╭──

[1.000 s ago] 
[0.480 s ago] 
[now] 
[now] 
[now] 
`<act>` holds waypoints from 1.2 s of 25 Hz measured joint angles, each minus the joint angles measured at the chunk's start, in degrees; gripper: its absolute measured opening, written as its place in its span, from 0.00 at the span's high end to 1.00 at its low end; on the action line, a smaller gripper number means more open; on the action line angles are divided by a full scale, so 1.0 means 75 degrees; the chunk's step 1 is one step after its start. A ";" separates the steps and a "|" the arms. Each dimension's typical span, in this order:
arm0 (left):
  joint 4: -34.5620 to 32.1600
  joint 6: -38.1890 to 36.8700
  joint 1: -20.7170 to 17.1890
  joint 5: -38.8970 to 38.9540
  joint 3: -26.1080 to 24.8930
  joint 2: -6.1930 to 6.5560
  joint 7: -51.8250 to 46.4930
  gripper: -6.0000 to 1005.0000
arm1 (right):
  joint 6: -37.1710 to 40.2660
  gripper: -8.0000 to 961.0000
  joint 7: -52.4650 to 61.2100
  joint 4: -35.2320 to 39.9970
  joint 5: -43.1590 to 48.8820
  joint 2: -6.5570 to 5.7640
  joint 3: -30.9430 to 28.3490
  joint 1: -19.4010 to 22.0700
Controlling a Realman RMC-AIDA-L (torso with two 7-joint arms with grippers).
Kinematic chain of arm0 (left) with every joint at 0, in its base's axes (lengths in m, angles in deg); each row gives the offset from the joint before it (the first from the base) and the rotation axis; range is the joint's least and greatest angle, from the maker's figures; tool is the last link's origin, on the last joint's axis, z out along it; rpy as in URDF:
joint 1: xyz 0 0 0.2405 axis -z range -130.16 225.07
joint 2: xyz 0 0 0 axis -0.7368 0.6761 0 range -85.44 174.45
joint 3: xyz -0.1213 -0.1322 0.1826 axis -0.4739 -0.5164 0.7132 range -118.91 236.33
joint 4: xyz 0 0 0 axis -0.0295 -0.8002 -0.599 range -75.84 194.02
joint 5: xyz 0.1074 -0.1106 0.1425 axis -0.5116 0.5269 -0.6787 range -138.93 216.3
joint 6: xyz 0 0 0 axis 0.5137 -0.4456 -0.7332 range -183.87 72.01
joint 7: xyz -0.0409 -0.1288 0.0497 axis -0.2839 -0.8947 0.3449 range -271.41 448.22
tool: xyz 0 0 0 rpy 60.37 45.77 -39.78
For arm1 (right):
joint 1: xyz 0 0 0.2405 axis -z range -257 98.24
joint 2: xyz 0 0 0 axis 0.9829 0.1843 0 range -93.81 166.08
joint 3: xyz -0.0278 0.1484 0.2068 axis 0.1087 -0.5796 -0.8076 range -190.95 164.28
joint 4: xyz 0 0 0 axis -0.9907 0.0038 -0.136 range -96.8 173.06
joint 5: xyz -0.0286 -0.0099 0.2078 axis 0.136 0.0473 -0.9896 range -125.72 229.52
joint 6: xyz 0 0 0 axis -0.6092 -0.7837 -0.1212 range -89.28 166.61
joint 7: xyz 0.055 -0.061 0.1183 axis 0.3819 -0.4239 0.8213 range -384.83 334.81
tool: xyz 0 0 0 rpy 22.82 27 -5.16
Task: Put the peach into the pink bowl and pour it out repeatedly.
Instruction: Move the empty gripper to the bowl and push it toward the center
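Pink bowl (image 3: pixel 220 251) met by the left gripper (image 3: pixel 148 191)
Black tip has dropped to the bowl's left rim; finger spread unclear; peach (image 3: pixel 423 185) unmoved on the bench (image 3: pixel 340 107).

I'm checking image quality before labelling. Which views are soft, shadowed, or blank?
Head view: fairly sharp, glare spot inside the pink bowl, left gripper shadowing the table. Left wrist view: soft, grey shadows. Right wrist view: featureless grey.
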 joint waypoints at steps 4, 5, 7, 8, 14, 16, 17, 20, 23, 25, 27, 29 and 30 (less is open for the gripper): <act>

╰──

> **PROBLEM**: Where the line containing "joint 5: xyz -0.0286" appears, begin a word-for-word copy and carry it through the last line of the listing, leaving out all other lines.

> **RESPONSE AREA**:
joint 5: xyz -0.0286 -0.0099 0.2078 axis 0.136 0.0473 -0.9896 range -125.72 229.52
joint 6: xyz 0 0 0 axis -0.6092 -0.7837 -0.1212 range -89.28 166.61
joint 7: xyz 0.055 -0.061 0.1183 axis 0.3819 -0.4239 0.8213 range -384.83 334.81
tool: xyz 0 0 0 rpy 22.82 27 -5.16
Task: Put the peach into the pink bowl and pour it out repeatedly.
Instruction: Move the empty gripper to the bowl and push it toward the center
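Pink bowl (image 3: pixel 220 251) met by the left gripper (image 3: pixel 148 191)
Black tip has dropped to the bowl's left rim; finger spread unclear; peach (image 3: pixel 423 185) unmoved on the bench (image 3: pixel 340 107).

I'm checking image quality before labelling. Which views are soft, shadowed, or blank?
Head view: fairly sharp, glare spot inside the pink bowl, left gripper shadowing the table. Left wrist view: soft, grey shadows. Right wrist view: featureless grey.
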 joint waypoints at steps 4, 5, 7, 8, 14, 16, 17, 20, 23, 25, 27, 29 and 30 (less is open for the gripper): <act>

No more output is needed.